The categories represent some of the most frequently incurred costs for individuals and businesses, making the limited increase particularly relevant for everyday financial planning.
Under normal circumstances, such figures are updated annually based on the revaluation rate, a benchmark reflecting changes in the Producer Price Index and used to adjust various tax-related amounts to inflation. For 2026, the revaluation rate had been set at 25.49%.
The move, aimed at aligning tax adjustments with inflation targets and easing the financial burden on citizens, was formalized through a presidential decree published in the Official Gazette on Wednesday.
Treasury and Finance Minister Mehmet Simsek confirmed that the change is part of the government’s effort to support its disinflation program while softening the impact on taxpayers.

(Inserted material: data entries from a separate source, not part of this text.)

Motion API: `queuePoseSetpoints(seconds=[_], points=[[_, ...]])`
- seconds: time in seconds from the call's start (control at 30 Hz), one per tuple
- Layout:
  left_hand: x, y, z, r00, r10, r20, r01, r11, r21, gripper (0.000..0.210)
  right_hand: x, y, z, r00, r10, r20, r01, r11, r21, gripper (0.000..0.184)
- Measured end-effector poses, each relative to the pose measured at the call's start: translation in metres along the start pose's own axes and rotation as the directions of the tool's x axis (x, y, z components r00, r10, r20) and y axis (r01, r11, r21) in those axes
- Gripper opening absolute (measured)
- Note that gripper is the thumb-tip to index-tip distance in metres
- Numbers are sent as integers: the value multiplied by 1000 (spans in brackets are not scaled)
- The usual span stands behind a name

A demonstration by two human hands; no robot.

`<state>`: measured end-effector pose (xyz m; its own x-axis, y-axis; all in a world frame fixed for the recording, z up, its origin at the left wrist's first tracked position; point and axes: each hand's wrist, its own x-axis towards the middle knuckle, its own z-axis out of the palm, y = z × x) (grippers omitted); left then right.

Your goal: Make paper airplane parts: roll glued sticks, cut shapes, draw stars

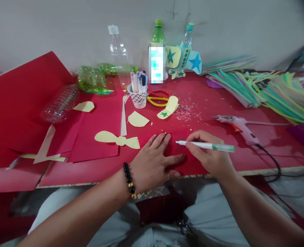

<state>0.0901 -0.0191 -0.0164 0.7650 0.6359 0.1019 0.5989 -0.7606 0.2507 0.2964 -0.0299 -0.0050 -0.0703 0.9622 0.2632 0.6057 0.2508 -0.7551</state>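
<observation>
My right hand point(211, 154) grips a white marker pen point(203, 145) with a green end. Its tip touches or hovers just over a red paper sheet point(190, 166) at the table's front edge, beside faint dark lines drawn there. Flat on the same sheet lies my left hand point(158, 157), fingers spread, a black bead bracelet at the wrist. Left of it rests a yellow propeller-shaped paper cutout point(121, 140). Farther back are a yellow paper scrap point(138, 119) and a curved yellow strip point(168, 108) bearing a green star.
A cup point(138, 97) of pens stands near yellow- and red-handled scissors point(158, 99). To the right lie a pink glue gun point(238, 127) with its cord and bundled pipe cleaners point(244, 89). Plastic bottles point(60, 103) and red sheets point(97, 127) occupy the left; a lit phone point(156, 63) leans behind.
</observation>
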Motion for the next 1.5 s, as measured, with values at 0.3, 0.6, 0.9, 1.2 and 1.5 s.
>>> queuePoseSetpoints(seconds=[0.3, 0.6, 0.9, 1.2, 1.5], points=[[0, 1, 0, 1000, 5, -4, -5, 1000, 21, 49, 4, -3, 4, 998, -24, 61, 29, 996, -79, 6], [0, 0, 1, 1000, 0, 7, 0, 1000, 13, 50, 0, 1, -11, 999, 19, 32, -14, 989, -146, 8], [-1, 0, 0, 1000, -3, 14, 3, 1000, 5, 49, -7, 8, -30, 997, 82, 14, -78, 984, -161, 10], [0, 1, -1, 1000, -9, 22, 8, 1000, 24, 49, -9, 10, -31, 998, 40, -43, -46, 986, -162, 6], [-1, 1, 0, 1000, -15, 23, 14, 1000, 16, 49, -5, 11, -25, 999, 34, -10, -35, 985, -170, 7]])
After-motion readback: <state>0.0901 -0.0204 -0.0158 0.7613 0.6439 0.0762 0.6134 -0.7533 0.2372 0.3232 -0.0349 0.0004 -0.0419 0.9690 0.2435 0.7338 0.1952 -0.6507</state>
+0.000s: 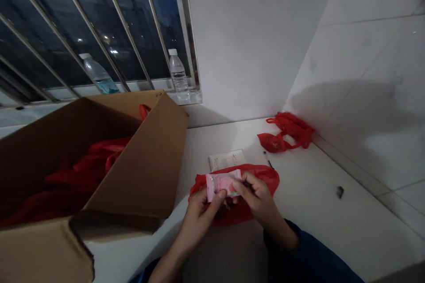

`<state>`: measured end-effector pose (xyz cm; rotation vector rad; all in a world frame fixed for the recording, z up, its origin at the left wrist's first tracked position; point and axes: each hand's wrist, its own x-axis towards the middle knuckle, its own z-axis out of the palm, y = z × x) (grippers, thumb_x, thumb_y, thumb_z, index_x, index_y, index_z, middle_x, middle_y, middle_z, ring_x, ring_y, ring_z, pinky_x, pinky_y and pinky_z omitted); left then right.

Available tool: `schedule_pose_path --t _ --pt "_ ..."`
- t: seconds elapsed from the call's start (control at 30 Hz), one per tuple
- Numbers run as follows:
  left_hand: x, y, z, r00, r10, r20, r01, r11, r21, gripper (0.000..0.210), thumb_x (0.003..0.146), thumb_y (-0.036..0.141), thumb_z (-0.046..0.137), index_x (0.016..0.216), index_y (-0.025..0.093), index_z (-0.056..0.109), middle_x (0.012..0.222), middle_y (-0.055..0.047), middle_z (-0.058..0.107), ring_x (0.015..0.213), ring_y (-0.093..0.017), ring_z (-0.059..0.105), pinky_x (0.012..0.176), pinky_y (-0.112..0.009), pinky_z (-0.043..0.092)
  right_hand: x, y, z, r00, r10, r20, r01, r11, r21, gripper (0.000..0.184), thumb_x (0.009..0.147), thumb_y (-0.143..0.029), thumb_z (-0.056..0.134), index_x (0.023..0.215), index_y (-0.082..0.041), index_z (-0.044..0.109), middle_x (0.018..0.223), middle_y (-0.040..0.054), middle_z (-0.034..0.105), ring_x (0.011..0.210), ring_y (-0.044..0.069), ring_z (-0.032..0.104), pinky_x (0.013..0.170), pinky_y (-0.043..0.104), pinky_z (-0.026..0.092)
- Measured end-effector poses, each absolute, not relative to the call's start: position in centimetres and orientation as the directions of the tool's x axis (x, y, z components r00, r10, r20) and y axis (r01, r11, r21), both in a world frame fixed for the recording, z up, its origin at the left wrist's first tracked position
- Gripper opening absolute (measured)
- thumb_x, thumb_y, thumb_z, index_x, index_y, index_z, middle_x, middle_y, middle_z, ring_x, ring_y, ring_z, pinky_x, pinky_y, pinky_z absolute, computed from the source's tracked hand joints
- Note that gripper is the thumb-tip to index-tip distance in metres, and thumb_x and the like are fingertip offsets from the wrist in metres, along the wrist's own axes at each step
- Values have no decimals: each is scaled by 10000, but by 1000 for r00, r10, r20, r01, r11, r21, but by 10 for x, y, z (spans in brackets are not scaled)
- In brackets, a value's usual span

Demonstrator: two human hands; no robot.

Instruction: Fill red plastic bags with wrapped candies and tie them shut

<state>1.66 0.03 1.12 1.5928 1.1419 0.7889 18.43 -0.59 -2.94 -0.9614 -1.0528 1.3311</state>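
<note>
Both hands hold a small pink wrapped packet (219,182) with crimped ends and a pinkish-red picture near its right side. My left hand (202,212) grips its lower left part, thumb on the front. At its right end, my right hand (257,192) pinches it between thumb and fingers. Beneath the hands, a red plastic bag (268,177) lies spread on the white table (308,212). Something small shows under the packet between the hands, too hidden to make out. Just behind the bag is a white sheet or booklet (226,159) with handwriting, its near edge covered.
A large open cardboard box (156,154) stands left, holding red plastic bags (73,181). Knotted red bags (292,130) lie by the right wall. A pen (268,159) and a small dark object (339,192) are on the table. Two bottles, one clear (179,77), one bluish (99,75), stand by the barred window.
</note>
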Motion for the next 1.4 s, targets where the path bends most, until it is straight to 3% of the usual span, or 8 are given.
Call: schedule_pose_path --t 0.2,0.5,0.83,1.1,1.2,1.4 --pt "16 -1 6 336 938 -87 217 13 976 409 902 491 574 694 140 604 675 -25 631 619 -125 521 598 -211 412 180 -8 -27 -139 990 24 -364 -29 -931 236 888 -415 640 807 -206 564 669 -8 649 592 144 641 599 273 526" --pt "17 0 6 346 938 -12 226 -71 971 451 954 493 494 763 137 694 709 -52 684 671 -155 593 664 -239 462 176 -11 -31 -132 991 18 -225 -12 -974 240 883 -402 649 834 -170 615 657 -12 635 583 118 596 569 242 475" --pt "16 -1 5 351 936 27 288 -135 948 496 995 452 427 712 140 690 688 -46 675 626 -141 580 634 -227 455 172 -11 -32 -186 982 -22 -282 -74 -957 277 864 -448 664 876 -173 636 676 -4 659 587 123 612 578 246 489" --pt "13 -2 -1 316 948 26 364 -147 920 519 999 480 386 642 147 564 669 -32 589 616 -133 510 594 -229 404 172 -12 -33 -116 993 11 -329 -28 -944 310 893 -456 615 740 -199 536 659 -28 545 598 120 533 576 241 449" --pt "13 -2 -4 292 956 23 370 -135 919 551 1006 513 322 627 159 509 655 -29 546 598 -132 460 571 -241 378 171 -12 -33 -71 997 5 -296 -16 -955 358 891 -457 616 684 -210 461 625 -49 459 571 105 466 529 225 393" --pt "13 -4 0 287 958 11 345 -114 932 553 1011 518 288 651 167 520 711 -44 605 641 -152 503 617 -258 403 173 -10 -34 -88 996 34 -201 15 -979 381 916 -454 569 664 -215 414 602 -54 414 563 102 409 522 228 345"
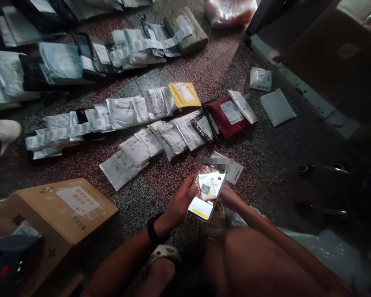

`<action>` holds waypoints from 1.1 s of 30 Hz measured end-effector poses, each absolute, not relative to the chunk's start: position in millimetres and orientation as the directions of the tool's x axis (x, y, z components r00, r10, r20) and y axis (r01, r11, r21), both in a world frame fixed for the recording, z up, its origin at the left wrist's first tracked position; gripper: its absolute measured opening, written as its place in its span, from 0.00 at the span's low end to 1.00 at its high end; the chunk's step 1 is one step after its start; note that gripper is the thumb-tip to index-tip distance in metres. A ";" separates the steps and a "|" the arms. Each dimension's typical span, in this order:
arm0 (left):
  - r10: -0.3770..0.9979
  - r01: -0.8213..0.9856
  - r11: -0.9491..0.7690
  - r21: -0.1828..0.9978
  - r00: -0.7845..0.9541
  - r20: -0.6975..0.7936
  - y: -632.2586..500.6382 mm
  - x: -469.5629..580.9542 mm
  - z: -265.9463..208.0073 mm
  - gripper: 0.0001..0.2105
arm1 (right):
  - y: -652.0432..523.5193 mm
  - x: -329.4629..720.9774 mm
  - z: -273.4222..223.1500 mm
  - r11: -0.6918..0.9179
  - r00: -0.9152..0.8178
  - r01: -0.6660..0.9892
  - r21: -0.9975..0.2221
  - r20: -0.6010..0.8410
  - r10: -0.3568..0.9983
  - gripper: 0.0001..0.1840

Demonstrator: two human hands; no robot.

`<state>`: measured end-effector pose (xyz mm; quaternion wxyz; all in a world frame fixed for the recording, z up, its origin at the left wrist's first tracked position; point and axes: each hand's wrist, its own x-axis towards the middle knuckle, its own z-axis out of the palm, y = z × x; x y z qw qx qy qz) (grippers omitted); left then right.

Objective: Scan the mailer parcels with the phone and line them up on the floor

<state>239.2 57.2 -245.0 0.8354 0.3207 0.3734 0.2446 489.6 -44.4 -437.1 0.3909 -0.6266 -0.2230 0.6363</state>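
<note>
My left hand (182, 200), with a dark band on its wrist, is closed around a smartphone (200, 206) from its left side, thumb along the edge. The lit screen shows a camera-like picture of a pale labelled packet above a yellow button. Beside the phone's right edge is my right hand (229, 197); its fingers are mostly hidden behind the phone, so what they hold, if anything, does not show. Just past the phone a white parcel (235, 172) lies on the speckled floor, partly covered by it. Near it are a maroon mailer (214, 113) and a white mailer (188, 128).
Overlapping rows of parcels cross the floor, including a yellow mailer (176, 99). Left stand a cardboard box (55, 206) and a dark device (12, 260). A chair base (324, 169) is right. Another person's shoe (6, 134) shows at the left edge.
</note>
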 end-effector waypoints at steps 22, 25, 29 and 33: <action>0.649 -0.103 0.649 0.754 0.593 -0.478 66.6 240.6 -241.7 0.39 | 6.3 592.9 -474.0 -0.553 0.312 0.636 -0.538 -0.476 0.822 0.17; 0.670 -0.022 0.624 0.781 0.531 -0.519 68.9 244.9 -243.6 0.40 | -5.2 593.0 -463.4 -0.534 0.348 0.489 -0.690 -0.407 0.845 0.21; 0.668 -0.030 0.660 0.751 0.483 -0.567 71.4 248.8 -249.9 0.40 | -10.3 623.3 -440.2 -0.541 0.471 0.314 -0.780 -0.368 0.802 0.23; 0.640 -0.104 0.719 0.687 0.485 -0.596 73.6 253.9 -262.8 0.38 | 28.5 709.1 -417.2 -0.422 0.635 0.291 -0.859 -0.157 0.757 0.28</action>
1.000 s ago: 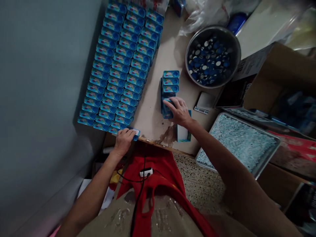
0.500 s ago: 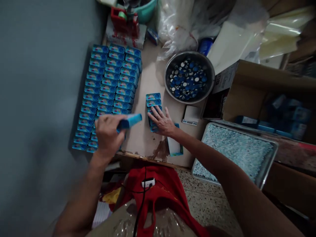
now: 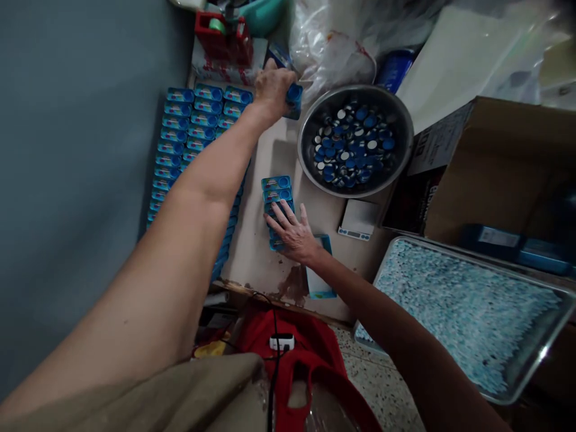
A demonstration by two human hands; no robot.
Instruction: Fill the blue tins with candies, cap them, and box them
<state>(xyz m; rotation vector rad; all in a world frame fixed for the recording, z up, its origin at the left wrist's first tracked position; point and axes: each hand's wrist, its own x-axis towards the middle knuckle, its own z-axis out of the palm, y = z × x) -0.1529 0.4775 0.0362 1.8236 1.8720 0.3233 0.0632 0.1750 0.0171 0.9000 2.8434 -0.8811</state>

"In this regulation, rather than applying the full revaluation rate, we introduced an increase aligned with inflation projections and in favor of our citizens," Simsek told state-run Anadolu Agency.
The minister emphasized that while certain items, such as income tax brackets and exemptions for high-value real estate and inheritance, would still rise in line with the revaluation rate, others that directly affect large segments of the population would see a smaller adjustment.
"We maintained the revaluation-based increase for fixed exemption and bracket thresholds in income and property taxes," Simsek noted.
"This approach supports the disinflation process through fiscal policy, while also reducing burdens on citizens within the limits of the budget."